I posted this on another forum, but no replies. Hoping some of y'all can help.Does anyone have any experience with using aluminum for the frame and coop? Hubby thinks that will make it lighter and easier for me to move around. We are planning on a gambrel roof coop that will run the length of the run. All aluminum except the hardware cloth. He thinks that will allow him to make it big enough for the number of chickens we want (8) while keeping the weight down enough so that I can move it myself with maybe just a little help from our daughter. Pros/cons? any suggestions? Thanks in advance! 


.


----------



## robin416 (Sep 8, 2013)

32 square feet of floor, no nest boxes taking up space, no feeders, now waterers. That's an 8X4 building, minimum. The weight of conventional framing of the roof. Then a run also? My commercial construction husband is shaking his head no. It will still be too heavy and he's seen what I'm capable of moving weight wise. Or at least he was before I hit 60 plus.

Then there's the whole thing of where you live. Does it get extremely hot? Metal collects and transfers heat like you wouldn't believe. Same with cold.


----------



## 8hensalaying (Jun 5, 2015)

That is what I am thinking as well, I thought he was coming around to a fixed coop, but I guess not. He is set on a tractor for the ease of cleaning and fertilizing the grass, plus the hens being able to forage as we will not be able to free range at all. Can't budge him lol We may need to re-think and adjust our hen number down to 6...for the time being


----------



## 8hensalaying (Jun 5, 2015)

Anybody else's significant other drive them nuts??? DH now thinks the best thing is to have a stationary coop and build a very basic tractor (canvas, tarp for shade) to allow them some foraging time during the day....For some reason this was NOT a good idea when I suggested it a week ago....Now that he thinks it is his idea it is BRILLIANT!!! lol. My head is starting to spin! Oh well as long as I get my coop and chickens I don't care lol!


----------



## robin416 (Sep 8, 2013)

Wait, just wait for just a minute, he'll decide something different in just a minute.

Why did he not like the idea of having runs on either side of a fixed coop. Or there could even be one all the way around but section them off so that they only have access to the one you open the pop door for? 

I'll see if I can find some pics of the coops with runs on either side. Heck, my Silkie coop had runs on both sides but I also had separate pens inside so they were all divided off. Maybe I have a pic.


----------



## robin416 (Sep 8, 2013)

I don't have any of my Silkie coop but check out this link:

http://www.dummies.com/how-to/content/how-to-rotate-permanent-runs-for-your-chickens.html

Really all he's doing is creating more work for whoever has to shuffle the birds around.


----------



## 8hensalaying (Jun 5, 2015)

The way our lot lays, our back yard is very tiny, Larger front yard, but he does not want to put a permanent coop in the front.

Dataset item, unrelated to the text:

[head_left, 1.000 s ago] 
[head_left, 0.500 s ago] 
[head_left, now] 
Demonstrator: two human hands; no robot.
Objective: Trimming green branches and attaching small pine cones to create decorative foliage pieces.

He is just in love with the idea of letting the chickens fertilize our yard and making sure the ground has time to recuperate before the chickens go back on that same plot. Our lot is an acre but is very narrow. The back slopes down sharply to woods and creed bottom. so the coop will have to go on one side or the other. I am home most of the time and really don't mind "tractoring" them around daily (as long as it isn't too heavy) since free ranging is not an option for us. We probably won't start that until next spring.


----------